This appeal arises pursuant to the Texas Workers’ Compensation Act, TEX. LAB. CODE ANN. § 401.001 et seq. (1989 Act). A contested case hearing was held on April 14, 2003. The hearing officer determined that the respondent (claimant) is entitled to supplemental income benefits (SIBs) for the first and second compensable quarters. The appellant (carrier) appeals this decision. The appeal file does not contain a response from the claimant.
DECISION
Affirmed
Section 408.142(a) outlines the requirements for SIBs eligibility as follows:
An employee is entitled to [SIBs] if on the expiration of the impairment income benefit [IIBs] period computed under Section 408.121(a)(1) the employee:
(1)has an impairment rating of 15 percent or more as determined by this subtitle from the compensable injury;
(2)has not returned to work or has returned to work earning less than 80 percent of the employee’s average weekly wage as a direct result of the employee’s impairment;
(3)has not elected to commute a portion of the [IIBs] under Section 408.128; and
(4)has attempted in good faith to obtain employment commensurate with the employee’s ability to work.
Tex. W.C. Comm’n, 28 TEX. ADMIN. CODE § 130.102(d)(4) (Rule 130.102(d)(4)), applicable in this case, states that the good faith criterion will be met if the employee:
has been unable to perform any type of work in any capacity, has provided a narrative report from a doctor which specifically explains how the injury causes a total inability to work, and no other records show that the injured employee is able to return to work[.]
In the present case, the hearing officer determined that the combination of two separate letters, which were written by the same doctor, constituted a narrative within the meaning of Rule 130.102(d)(4); that no other record showed that the claimant had an ability to work during the qualifying periods in question; and that the claimant is entitled to SIBs for the first and second quarters. The carrier argues that the SIBs entitlement determination should be reversed because the hearing officer was not at liberty to combine the two reports from the same doctor in order to establish a narrative, and because the reports were created subsequent to the expiration of the second quarter qualifying period. We are not persuaded by either of these arguments. The Appeals Panel has previously stated that a hearing officer may consider one doctor’s reports and narrative together to determine whether there is an adequate narrative for the purposes of Rule 130.102(d)(4).
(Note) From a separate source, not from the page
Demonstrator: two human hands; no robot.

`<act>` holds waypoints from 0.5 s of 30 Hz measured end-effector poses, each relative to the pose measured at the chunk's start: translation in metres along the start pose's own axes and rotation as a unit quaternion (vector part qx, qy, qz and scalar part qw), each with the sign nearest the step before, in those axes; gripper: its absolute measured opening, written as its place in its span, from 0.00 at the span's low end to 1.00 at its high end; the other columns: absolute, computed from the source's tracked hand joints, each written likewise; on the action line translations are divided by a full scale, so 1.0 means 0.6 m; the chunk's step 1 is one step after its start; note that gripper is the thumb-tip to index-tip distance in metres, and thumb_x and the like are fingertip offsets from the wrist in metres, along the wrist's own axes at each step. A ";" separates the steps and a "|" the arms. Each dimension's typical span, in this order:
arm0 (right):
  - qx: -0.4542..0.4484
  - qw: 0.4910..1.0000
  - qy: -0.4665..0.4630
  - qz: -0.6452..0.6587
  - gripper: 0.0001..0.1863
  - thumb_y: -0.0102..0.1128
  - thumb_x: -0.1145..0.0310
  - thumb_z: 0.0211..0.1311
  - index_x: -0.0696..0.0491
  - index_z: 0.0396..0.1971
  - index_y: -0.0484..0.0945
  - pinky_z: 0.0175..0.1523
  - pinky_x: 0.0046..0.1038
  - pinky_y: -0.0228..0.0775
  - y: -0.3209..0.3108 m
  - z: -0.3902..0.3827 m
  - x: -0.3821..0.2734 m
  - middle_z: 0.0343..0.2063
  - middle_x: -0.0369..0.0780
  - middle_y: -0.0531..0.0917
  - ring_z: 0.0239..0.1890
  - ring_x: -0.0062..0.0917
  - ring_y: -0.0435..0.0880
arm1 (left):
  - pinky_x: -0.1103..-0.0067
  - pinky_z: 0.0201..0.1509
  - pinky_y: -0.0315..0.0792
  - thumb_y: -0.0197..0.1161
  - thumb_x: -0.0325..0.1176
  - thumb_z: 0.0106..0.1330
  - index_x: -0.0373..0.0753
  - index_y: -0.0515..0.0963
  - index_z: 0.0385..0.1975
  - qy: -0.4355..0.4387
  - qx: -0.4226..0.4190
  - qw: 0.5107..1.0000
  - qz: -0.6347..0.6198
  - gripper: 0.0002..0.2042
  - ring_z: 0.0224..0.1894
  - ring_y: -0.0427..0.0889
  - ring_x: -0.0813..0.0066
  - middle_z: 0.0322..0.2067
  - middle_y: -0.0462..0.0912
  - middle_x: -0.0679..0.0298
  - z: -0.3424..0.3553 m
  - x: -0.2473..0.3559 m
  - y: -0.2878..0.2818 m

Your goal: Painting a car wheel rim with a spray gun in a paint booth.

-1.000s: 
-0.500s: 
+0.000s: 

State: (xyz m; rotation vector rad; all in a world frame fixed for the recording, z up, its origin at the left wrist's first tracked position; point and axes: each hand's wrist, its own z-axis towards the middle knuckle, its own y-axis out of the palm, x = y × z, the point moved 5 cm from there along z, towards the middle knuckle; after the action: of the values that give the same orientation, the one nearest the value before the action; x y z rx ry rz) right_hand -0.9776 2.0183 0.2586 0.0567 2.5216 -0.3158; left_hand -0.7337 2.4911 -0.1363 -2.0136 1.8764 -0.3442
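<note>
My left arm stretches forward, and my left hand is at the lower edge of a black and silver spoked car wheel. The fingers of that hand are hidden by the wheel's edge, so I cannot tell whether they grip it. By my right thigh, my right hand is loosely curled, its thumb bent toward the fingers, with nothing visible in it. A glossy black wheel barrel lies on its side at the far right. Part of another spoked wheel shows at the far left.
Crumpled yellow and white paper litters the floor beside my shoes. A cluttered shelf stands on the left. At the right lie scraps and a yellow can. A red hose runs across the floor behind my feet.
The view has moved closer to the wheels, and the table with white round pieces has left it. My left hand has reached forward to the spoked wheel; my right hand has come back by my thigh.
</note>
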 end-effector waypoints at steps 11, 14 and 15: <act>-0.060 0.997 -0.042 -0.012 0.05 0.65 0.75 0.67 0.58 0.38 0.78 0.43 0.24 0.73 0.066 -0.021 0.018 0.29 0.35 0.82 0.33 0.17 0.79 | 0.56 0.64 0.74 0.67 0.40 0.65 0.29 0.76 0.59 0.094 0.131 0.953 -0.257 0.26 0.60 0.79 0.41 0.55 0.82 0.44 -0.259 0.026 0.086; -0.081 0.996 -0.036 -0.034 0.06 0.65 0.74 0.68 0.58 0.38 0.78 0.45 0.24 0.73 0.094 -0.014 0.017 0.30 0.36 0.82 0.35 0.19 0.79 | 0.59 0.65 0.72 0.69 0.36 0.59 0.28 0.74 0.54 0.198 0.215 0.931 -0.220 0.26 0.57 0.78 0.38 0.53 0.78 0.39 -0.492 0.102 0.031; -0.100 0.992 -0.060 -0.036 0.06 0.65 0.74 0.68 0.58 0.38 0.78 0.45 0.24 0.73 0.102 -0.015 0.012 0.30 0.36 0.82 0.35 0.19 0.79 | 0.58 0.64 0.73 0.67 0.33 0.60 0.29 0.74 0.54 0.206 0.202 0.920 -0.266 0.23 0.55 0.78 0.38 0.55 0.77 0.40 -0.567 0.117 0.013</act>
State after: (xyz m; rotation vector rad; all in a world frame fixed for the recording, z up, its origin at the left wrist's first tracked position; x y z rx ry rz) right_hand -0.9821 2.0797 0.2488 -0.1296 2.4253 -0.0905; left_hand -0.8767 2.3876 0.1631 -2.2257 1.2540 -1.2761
Texas Workers’ Compensation Commission Appeal No. 011152, decided on July 16, 2001. That being the case, we perceive no error in the hearing officer’s consideration of the two narratives in determining that the claimant satisfied the requirements of Rule 130.102(d)(4).
The narratives in question were created on January 9 and February 10, 2003. The qualifying periods corresponding to the first and second compensable quarters were from July 6 through October 4, 2002, and from October 5, 2002, through January 3, 2003, respectively. We have repeatedly held that medical evidence created outside of the qualifying period, especially that which is relatively close to the qualifying period, may be relevant in a case concerning no ability to work. Texas Workers’ Compensation Commission Appeal No. 991298, decided July 29, 1999; Texas Workers’ Compensation Commission Appeal No. 992462, decided December 20, 1999. For this reason, we do not agree that the reports in question could not constitute a narrative.
A finding of no ability to work is a factual determination for the hearing officer. The hearing officer is the sole judge of the weight and credibility of the evidence. Section 410.165(a). As the finder of fact, the hearing officer resolves the conflicts in the evidence and determines what facts have been established from the evidence presented. Nothing in our review of the record indicates that the hearing officer’s decision is so against the great weight and preponderance of the evidence as to be clearly wrong or manifestly unjust. Cain v. Bain, 709 S.W.2d 175, 176 (Tex. 1986).
The decision and order of the hearing officer is affirmed.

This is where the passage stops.